Tan told Eco-Business that inviting a range of interests to this year’s rally is a strategic one. “We cannot have a victorious climate movement without the buy-in of the people. Environmentalists must find ways to relate and connect with different constituencies to successfully work towards the green transition necessary for the survival of all,” she said.
These include workers who are exposed to the outdoors and residents living in cramped rental housing, whom many think are not connected to the climate crisis, but are actually affected in their everyday lives due to related impacts such as extreme heat.
Tan said that having a unionist representing workers from the petroleum industry speak about the green transition is important too. “The UWPI’s stance on the climate crisis could be significant, given that its branches include energy companies such as BP and Chevron, some of the biggest polluters in the world,” she said.
We cannot have a victorious climate movement without the buy-in of the people. Environmentalists must find ways to relate and connect with different constituencies to successfully work towards the green transition necessary for the survival of all.
Tan Heng Yeng, co-organiser of the Singapore Climate Rally movement
Realising that there is strength in numbers, activists are increasingly applying intersectional environmentalism to their approach. Intersectionality was originally coined about 30 years ago to help us understand how race, class, gender and other individual characteristics “intersect” with one another. The idea, has taken root in global climate and environmental movements, which now hold overlapping issues of justice at the heart of their organising and activism work.
At the recent COP26, it has brought about enhanced scrutiny of the race and gender representation of participants at the conference, and shone a spotlight on the climate finance that is lacking from wealthy countries to help marginalised communities in under-developed places deal with the impacts of climate change.
Calls to ‘decolonise climate activism’
Intersectionality is also starting to influence how youth environmental groups in Asia frame their messages while advocating for climate action.
In the Philippines, there are now calls from youth environmentalists to “decolonise climate activism”, in a bid to focus conversations on racism and the plight of indigeneous communities affected by the impact of climate change.
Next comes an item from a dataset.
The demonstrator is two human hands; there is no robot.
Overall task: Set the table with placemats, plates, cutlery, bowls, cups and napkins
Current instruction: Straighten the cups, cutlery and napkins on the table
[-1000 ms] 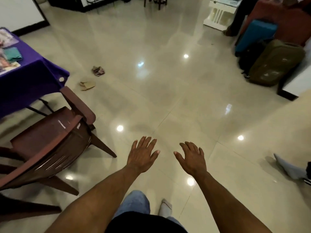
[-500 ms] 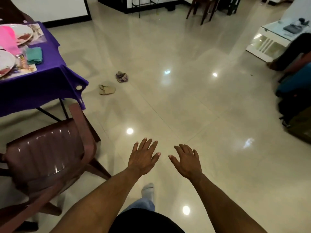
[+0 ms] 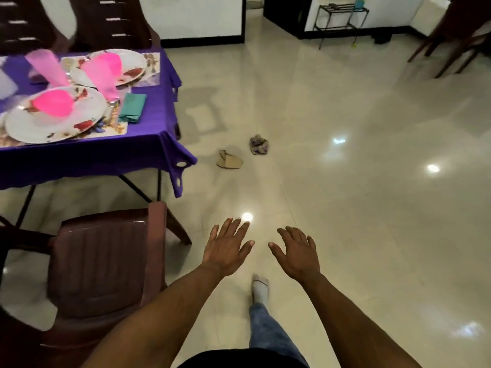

Citizens in the Philippines suffer some of the most extreme weather conditions in the world, facing an average of 20 typhoons a year. They are also affected by rules and legislations that limit almost all forms of activism and protest.
In an interview earlier this year, Mitzi Jonelle Tan, a climate justice activist based in Manila and an organiser with Fridays For Future, a global climate movement initiated by campaigner Greta Thunberg, said that activists in Asia should not ignore the fact that the climate movement is a very Euro-centric one and rehash messages from the West.
“When speaking at panels, I always try to remind people that even though I have been impacted by the climate crisis, it is still largely a privileged story that I am sharing because many others have it worse,” she said. “In the Philippines, it is hard to get the indigenous people or representatives of these communities to attend events because of safety considerations, so activists need to try our best to consult with them and let their voices be heard.”
Liyana Dhamirah, an active advocate for the lower-income and underprivileged families, who will be speaking at the upcoming Singapore Climate Rally, said that there are street sleepers in Singapore who are vulnerable to the increasing heat and erratic thunderstorms brought about by the changing climate, since they do not have a reliable, safe accommodation nor access to air-conditioning.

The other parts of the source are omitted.